You could adopt this, you could adapt this technology for breast, colorectal, lung, et cetera. And indeed, those efforts are in their nascency. But and I think that logistically everybody’s going to have to expand their capacity in nuclear medicine or radiation oncology in order to accommodate these large solid tumors from just a logistic standpoint.

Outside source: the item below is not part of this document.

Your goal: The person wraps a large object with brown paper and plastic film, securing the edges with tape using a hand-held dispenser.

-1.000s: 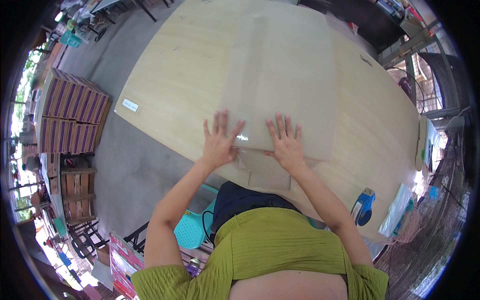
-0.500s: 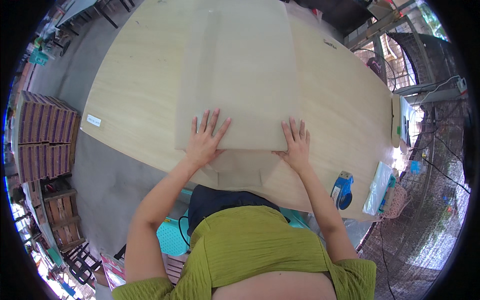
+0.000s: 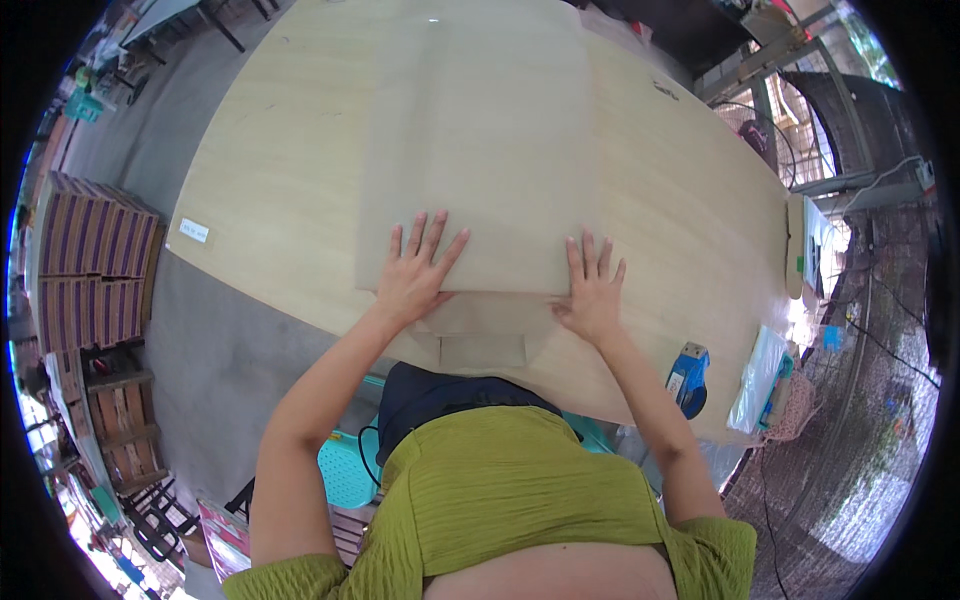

And then finally, in terms of how oncologists, radiation, oncologists to nuclear medicine, physicians collaborate in taking care of these patients, we will show in prostate that it’s feasible to do so that the other diseases can see that, it’s feasible and make those adaptations as well and how they practice in a more multidisciplinary manner. Any last question for you, Brian?
Brian:
No, I think this is great, Mike, thanks for your time. Really appreciate it.
Tom:
One, one last question from me, any advice for Brian on how to get his plenary session.
Brian:
Mike’s trying to help me for 20 years.
Mike Morris:
Brian’s doing pretty well. I think even without that. So, I think that you’ve advanced the field of kidney cancer to such a degree that the plenary just doesn’t matter [crosstalk 00:29:28] plenary [crosstalk 00:29:28] memory plenary.
Brian:
OK. Listen, you’ve been very gracious today and you’ve been, you’ve been a great friend to both Brian and myself, and we’re very proud and honored that you were able to join us today. Congratulations. It’s a huge deal. I agree. I think it’s terrific data.